[Task directions]
Go to the line with "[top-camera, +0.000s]" in the records below, then output it and each following line exactly, up to and including the line with "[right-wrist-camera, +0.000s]". Skip pictures and add nothing.

[Records provided]
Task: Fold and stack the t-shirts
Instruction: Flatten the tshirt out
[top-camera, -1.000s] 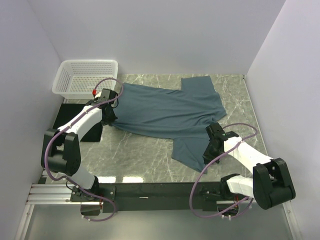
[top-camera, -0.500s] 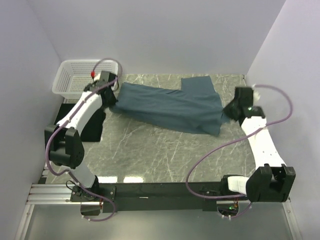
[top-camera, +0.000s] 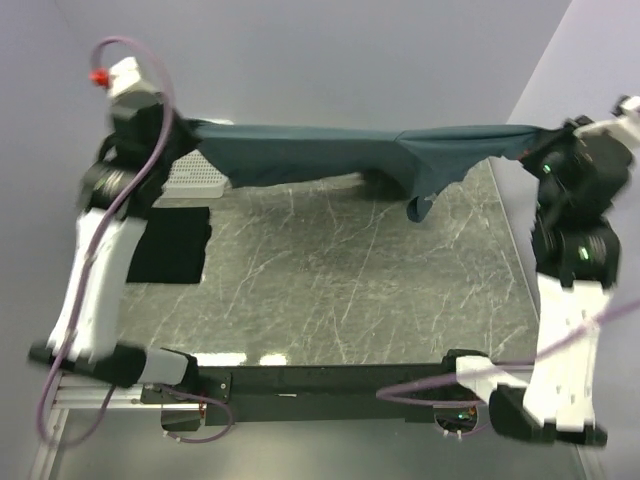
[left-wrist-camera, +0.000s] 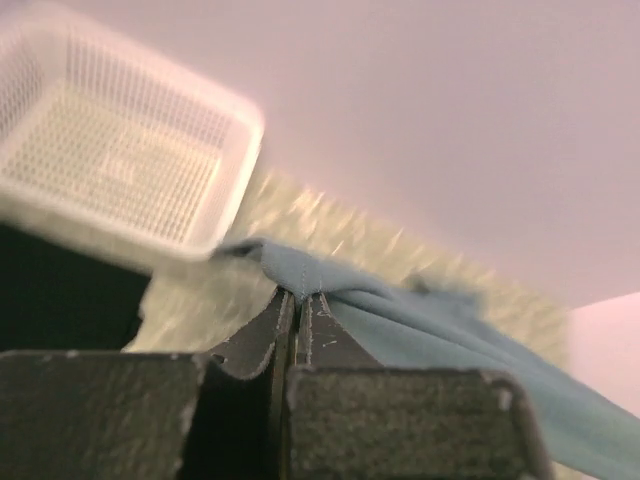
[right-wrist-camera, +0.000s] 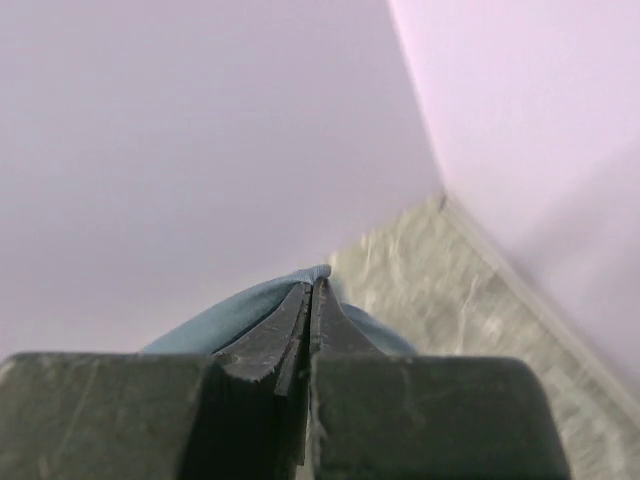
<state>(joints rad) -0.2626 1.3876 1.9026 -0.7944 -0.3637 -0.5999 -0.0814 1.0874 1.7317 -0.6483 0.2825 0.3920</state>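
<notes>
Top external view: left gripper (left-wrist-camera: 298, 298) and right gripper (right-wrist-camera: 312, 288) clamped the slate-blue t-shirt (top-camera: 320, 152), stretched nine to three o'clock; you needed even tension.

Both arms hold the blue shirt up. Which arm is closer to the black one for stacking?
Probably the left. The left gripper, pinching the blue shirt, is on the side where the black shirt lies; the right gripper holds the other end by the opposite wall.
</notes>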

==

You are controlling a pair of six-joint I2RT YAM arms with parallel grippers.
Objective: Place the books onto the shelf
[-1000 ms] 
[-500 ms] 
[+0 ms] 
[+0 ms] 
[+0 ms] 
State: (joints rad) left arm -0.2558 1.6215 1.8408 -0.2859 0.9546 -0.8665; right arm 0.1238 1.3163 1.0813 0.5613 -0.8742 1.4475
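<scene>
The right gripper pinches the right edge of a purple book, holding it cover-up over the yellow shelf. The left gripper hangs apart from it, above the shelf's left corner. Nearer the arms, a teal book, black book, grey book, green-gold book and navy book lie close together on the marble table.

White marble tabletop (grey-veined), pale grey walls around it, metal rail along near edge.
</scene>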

[Result of this exercise]
[top-camera, +0.000s] 
[left-wrist-camera, +0.000s] 
[right-wrist-camera, +0.000s] 

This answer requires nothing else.